◆ Available data
-- -- --

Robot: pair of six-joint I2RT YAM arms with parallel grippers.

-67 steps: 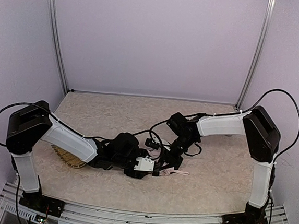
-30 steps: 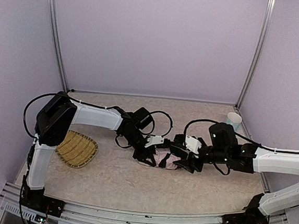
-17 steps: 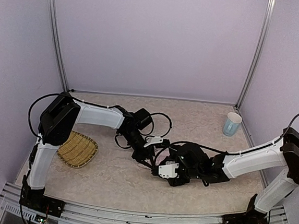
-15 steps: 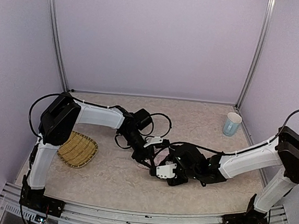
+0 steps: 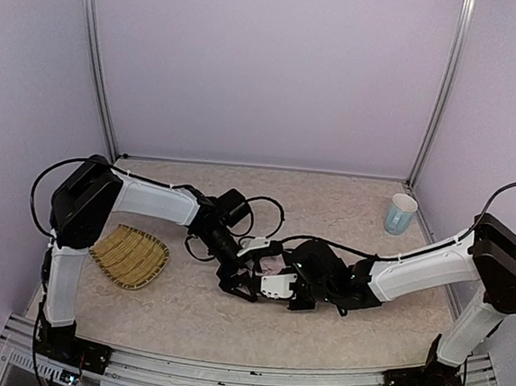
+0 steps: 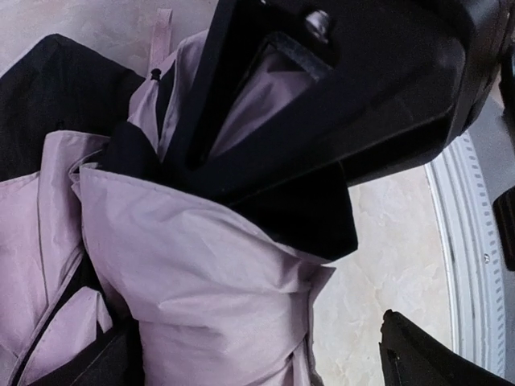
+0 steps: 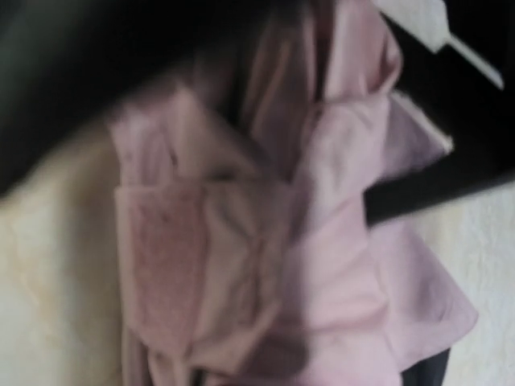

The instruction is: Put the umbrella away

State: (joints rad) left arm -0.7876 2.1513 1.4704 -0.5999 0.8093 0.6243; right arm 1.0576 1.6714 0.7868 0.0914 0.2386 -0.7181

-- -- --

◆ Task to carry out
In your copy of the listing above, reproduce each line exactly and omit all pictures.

◆ Answer space
Robot: pair of six-joint I2RT YAM arms with parallel grippers.

-67 steps: 
-30 steps: 
-17 steps: 
-15 steps: 
+0 steps: 
+0 steps: 
+0 steps: 

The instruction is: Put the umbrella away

State: (joints rad) left arm -0.7876 2.1513 1.4704 -0.5999 0.8093 0.6243; right arm 1.0576 1.6714 0.7868 0.0914 0.2386 -0.7181

The output above is the complete answer.